One type of agent who tends to come in matched pairs is the specialized expert, called in to buttress a particular position—and liable to get into an expensive and unproductive duel with a similar expert hired by the other side. What to do about this is the subject of the next chapter. The section closes with an explanation of how, despite the tendency of parties to claim that “the facts” are immutable (though, of course, disputed), sophisticated negotiations with huge factual disputes have developed techniques for defining which facts are actually, and productively, subject to a negotiated approach to refining them. The result has been the settlement of (for instance) many supposedly-intractable cases that had disputed scientific components.
78. Shadow of the Tribe
John Wade
The negotiations have gone on for hours or months or years. A deal is at hand. And now, the other side mentions for the first time that the approval of some previously unremarked person is required, or there is no deal. Could you have prepared for this? Do you have options at this point? Are you, perhaps, the negotiator making the dread announcement that you must respond to a higher power before a deal’s a deal? Here, Wade meticulously deconstructs the circumstances that lead to “shadow of the tribe” negotiations, and suggests what you can do.

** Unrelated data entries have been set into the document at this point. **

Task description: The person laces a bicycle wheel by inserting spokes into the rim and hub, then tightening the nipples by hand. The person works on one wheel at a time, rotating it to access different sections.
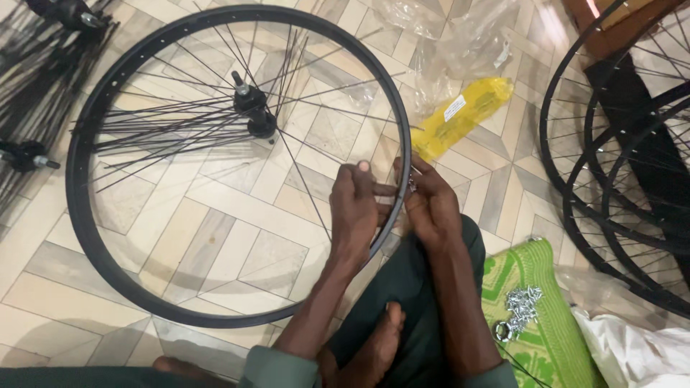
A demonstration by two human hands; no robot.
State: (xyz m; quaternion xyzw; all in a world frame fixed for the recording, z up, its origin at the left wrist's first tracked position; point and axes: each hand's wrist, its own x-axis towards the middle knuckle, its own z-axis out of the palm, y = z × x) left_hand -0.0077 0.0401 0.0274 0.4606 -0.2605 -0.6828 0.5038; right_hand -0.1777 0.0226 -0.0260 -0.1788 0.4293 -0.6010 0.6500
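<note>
A black bicycle wheel rim [93, 122] lies flat on the tiled floor, with a black hub [255, 108] near its middle and several thin spokes [165, 129] fanning out from it. My left hand [356, 208] is inside the rim at its right side and pinches a spoke by the rim wall. Just outside the rim, my right hand [430, 205] holds a small silver spoke nipple [412, 184] against the rim's outer face. Both hands press on the same stretch of rim.
A yellow plastic packet [460, 115] and clear bags [460, 43] lie beyond the hands. Finished spoked wheels [611, 179] are stacked at right. Loose hubs with spokes [29, 154] lie at left. A pile of silver nipples [522, 302] sits on a green mat [553, 345].
</note>
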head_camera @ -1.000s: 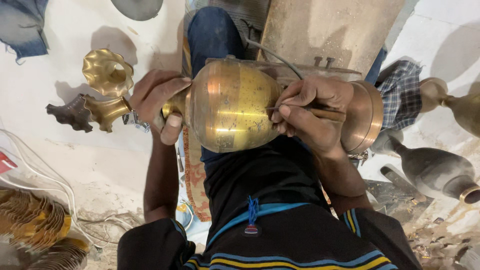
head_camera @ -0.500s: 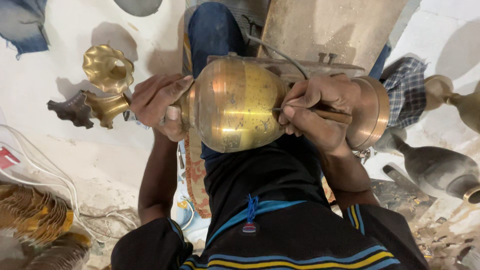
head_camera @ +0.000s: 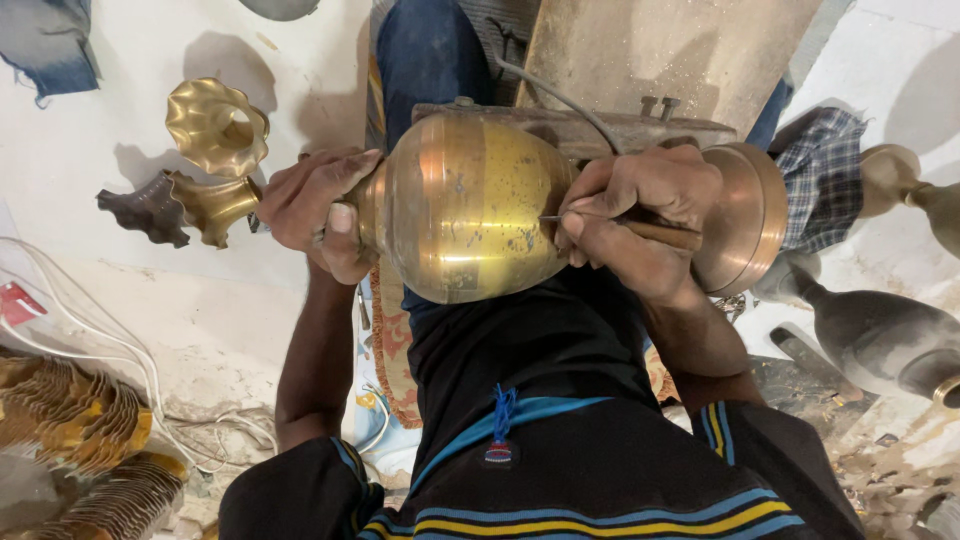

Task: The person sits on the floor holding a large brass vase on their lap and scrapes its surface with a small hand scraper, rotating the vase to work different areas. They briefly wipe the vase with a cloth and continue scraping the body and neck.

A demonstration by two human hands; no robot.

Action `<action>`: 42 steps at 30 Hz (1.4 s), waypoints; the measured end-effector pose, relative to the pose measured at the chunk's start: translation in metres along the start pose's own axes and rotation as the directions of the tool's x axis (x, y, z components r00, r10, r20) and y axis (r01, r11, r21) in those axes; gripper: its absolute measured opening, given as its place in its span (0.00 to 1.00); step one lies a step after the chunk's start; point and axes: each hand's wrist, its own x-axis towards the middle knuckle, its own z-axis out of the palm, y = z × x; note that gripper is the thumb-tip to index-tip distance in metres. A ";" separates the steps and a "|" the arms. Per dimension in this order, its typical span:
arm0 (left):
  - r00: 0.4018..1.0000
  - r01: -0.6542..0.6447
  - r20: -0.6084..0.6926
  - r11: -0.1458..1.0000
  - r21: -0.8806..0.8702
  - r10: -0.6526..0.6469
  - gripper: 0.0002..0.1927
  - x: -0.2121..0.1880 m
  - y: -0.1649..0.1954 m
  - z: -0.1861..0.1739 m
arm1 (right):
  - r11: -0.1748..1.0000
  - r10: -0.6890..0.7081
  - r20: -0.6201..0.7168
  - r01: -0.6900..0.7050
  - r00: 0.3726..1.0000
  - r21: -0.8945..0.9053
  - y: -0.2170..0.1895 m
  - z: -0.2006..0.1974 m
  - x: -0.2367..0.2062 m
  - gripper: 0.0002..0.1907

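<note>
Brass vase [head_camera: 465,205] laid sideways across lap. Left hand [head_camera: 320,210] clasped round narrow neck. Right hand [head_camera: 640,215] fingers pinched on engraving tool [head_camera: 620,225], tip touching belly. No engraved pattern visible; surface judged largely unworked. Fluted brass pieces [head_camera: 205,160] lying beyond.

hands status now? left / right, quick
Left hand: closed around the narrow neck of the brass vase, steadying it.
Right hand: closed on a thin pointed tool, its tip at the vase's body.

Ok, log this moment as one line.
left hand: grips vase neck | right hand: holds pointed tool tip on brass vase | vase: sideways on lap
</note>
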 end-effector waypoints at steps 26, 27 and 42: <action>0.843 0.502 0.173 0.860 0.091 -0.510 0.23 0.005 0.041 -0.013 | 0.996 0.073 0.045 -0.070 0.996 -0.061 -0.014 0.002 0.003 0.13; 0.806 0.542 0.187 0.827 0.148 -0.562 0.25 0.003 0.046 -0.014 | 0.997 0.058 0.053 -0.055 0.997 -0.056 -0.015 0.002 0.003 0.13; 0.908 -0.379 -0.217 0.923 -0.065 0.358 0.24 0.003 -0.019 0.017 | 0.998 0.049 0.006 -0.049 0.999 -0.027 -0.010 0.004 -0.004 0.12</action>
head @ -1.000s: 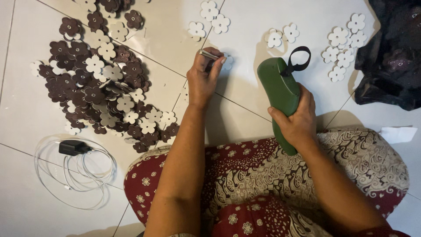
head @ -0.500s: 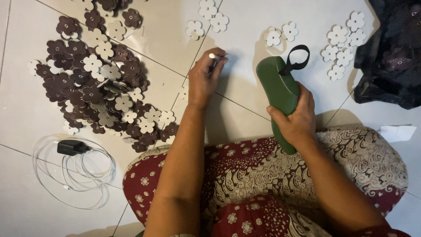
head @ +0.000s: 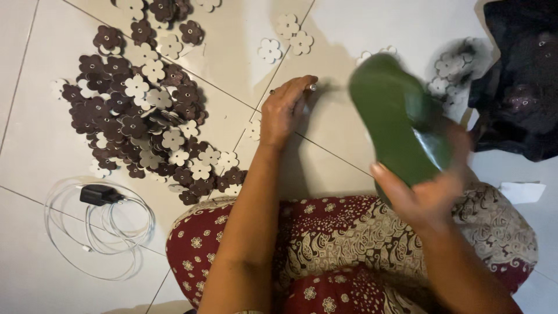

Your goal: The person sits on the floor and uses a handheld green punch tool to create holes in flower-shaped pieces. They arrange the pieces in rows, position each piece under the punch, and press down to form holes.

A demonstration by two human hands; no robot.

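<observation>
Left hand resting on the white tiled floor beside a tile joint, fingertips pinched shut on a small silvery metal pin, standing at the floor. Right hand clamped round the heel of a flat green rubber sandal, raised above the floor and motion-blurred. Bare tile open between the two hands. Left of the left hand, a heap of dark brown and white flower-shaped cutouts; near the bottom left edge, a black charger with coiled white cable. Crumpled black cloth at the right edge. Against half a second ago: sandal swung up and turned sole-on, left hand barely shifted.
</observation>
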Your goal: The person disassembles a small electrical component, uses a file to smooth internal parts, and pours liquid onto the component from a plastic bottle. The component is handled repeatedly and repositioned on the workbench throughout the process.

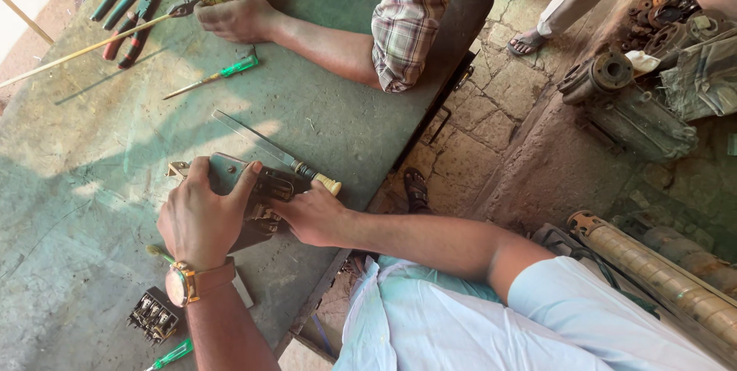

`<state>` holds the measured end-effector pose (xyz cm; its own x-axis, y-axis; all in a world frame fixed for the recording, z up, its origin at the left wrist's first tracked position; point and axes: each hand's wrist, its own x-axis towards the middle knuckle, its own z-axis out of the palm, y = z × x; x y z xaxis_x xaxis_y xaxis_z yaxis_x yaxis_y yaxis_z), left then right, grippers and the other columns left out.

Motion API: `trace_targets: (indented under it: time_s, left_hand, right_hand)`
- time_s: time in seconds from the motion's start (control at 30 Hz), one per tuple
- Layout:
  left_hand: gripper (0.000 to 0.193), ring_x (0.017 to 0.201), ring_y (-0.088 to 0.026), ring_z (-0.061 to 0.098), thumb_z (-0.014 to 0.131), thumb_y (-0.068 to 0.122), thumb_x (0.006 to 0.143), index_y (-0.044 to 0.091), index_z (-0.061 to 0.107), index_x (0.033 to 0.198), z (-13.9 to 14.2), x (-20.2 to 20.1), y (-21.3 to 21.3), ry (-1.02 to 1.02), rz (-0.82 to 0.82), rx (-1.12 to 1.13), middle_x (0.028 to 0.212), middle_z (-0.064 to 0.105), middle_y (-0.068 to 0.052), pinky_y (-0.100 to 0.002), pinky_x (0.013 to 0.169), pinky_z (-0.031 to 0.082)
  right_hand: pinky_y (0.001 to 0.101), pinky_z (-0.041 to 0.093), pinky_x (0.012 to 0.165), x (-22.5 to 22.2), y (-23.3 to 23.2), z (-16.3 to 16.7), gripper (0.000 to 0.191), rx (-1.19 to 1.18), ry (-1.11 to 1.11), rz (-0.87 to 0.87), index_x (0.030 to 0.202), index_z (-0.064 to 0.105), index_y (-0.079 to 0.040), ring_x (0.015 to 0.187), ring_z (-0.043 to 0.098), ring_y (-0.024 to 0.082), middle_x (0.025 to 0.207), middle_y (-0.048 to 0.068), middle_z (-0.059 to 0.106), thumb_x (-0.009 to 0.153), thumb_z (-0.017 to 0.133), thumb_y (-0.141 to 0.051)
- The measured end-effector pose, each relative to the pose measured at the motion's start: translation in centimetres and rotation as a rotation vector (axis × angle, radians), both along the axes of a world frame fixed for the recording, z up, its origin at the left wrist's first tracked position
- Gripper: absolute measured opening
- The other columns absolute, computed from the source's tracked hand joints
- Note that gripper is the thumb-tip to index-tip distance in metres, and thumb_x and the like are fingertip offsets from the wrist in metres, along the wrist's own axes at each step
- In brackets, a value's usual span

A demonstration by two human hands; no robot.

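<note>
Hands, left [201,217] and right [313,216], grip grey metal switch unit [257,190] on table [92,148].

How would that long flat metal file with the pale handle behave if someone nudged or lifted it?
The file looks like a flat steel blade, so it would probably stay stiff. Lying flat on the green table, it would likely slide rather than roll. Its rounded pale handle end sits near the table edge, so a push might tip it off.
</note>
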<state>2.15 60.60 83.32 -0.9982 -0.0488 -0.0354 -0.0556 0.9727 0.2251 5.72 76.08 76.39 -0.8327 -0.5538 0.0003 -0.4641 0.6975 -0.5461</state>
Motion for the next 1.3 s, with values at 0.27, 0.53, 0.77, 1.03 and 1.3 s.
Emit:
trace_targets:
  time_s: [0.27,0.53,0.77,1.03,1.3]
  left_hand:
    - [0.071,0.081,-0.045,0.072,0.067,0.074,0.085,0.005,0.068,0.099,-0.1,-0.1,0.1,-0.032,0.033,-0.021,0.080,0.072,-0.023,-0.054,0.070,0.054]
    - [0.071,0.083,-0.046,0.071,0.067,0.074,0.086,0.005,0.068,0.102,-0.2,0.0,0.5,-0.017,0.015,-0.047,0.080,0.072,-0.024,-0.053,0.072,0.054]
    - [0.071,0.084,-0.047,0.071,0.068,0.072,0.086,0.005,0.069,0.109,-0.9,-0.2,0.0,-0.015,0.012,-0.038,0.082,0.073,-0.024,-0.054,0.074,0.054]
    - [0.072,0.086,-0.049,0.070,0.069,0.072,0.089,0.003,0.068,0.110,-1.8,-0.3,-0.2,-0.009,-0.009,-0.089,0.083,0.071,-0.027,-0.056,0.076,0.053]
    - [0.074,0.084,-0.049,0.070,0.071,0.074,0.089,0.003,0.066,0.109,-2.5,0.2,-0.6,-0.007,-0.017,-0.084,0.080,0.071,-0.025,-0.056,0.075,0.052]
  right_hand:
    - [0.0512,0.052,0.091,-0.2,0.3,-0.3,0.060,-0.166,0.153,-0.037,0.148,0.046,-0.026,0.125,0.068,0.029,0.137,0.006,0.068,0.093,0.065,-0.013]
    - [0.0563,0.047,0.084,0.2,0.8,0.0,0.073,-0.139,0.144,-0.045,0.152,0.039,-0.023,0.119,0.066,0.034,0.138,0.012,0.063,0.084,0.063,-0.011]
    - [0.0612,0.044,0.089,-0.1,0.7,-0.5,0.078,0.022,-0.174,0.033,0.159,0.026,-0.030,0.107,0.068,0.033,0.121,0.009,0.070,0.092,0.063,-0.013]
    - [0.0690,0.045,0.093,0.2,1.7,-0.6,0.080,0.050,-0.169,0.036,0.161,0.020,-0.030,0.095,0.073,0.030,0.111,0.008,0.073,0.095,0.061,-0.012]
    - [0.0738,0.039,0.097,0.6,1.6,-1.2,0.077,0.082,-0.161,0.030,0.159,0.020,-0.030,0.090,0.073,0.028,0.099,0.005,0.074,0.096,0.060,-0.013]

79. Multiparty Negotiations in the Public Sphere
Sanda Kaufman, Connie Ozawa and Deborah Shmueli
Most negotiation research in the laboratory, and much practical wisdom in the field, concerns the actions of “dyads”, i.e. pairs of individuals negotiating with each other. This is far from the real-world environment of major public disputes. And in such disputes, blindly following the typical advice from less complex environments can get the negotiator or mediator and the clients into real trouble. The authors use case studies from three highly dissimilar environments to unpack the negotiating differences that apply when the parties are many, the stakes are high, and the situation is unstable.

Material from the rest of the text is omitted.